[ABOUT THIS TASK] From the entries that follow, copy each line in which "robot" appears.
---------------
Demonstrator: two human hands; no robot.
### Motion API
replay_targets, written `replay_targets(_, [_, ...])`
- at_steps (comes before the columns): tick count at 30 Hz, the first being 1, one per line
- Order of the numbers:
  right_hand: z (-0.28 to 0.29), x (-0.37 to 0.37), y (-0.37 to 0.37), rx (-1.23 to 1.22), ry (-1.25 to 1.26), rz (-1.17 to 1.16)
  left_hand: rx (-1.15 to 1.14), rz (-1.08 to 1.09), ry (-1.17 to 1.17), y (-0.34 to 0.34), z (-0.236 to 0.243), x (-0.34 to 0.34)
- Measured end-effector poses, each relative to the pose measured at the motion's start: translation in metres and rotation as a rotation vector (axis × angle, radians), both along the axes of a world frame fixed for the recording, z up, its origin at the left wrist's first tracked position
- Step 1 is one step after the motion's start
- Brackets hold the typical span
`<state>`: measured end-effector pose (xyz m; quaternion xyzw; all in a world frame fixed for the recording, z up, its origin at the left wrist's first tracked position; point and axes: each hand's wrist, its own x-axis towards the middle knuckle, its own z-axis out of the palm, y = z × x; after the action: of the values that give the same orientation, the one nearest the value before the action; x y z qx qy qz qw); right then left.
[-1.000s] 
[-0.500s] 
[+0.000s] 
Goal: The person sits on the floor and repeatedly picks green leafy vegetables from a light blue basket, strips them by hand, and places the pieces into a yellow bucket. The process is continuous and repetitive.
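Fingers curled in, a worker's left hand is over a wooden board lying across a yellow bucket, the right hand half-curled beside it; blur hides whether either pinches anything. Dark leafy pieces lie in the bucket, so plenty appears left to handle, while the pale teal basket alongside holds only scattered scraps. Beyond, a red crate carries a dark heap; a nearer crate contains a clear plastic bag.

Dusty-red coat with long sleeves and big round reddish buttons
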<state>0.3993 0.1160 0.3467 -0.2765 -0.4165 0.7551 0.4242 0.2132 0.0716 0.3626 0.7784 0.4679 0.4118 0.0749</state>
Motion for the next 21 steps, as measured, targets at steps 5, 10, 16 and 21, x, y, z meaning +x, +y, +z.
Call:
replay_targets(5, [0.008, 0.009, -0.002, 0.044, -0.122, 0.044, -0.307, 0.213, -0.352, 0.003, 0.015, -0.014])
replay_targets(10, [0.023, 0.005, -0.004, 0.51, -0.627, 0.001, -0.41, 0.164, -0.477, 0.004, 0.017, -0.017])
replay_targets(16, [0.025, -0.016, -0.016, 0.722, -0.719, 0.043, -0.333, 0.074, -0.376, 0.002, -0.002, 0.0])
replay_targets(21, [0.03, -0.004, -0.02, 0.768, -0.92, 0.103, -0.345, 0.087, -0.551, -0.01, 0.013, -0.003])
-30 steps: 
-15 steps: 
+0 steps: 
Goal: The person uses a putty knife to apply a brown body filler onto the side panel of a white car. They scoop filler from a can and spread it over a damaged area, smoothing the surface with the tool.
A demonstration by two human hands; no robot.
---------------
[RESULT OF THE EXERCISE]
Demonstrator: two human hands; no robot.
A demonstration by two human hands; no robot.

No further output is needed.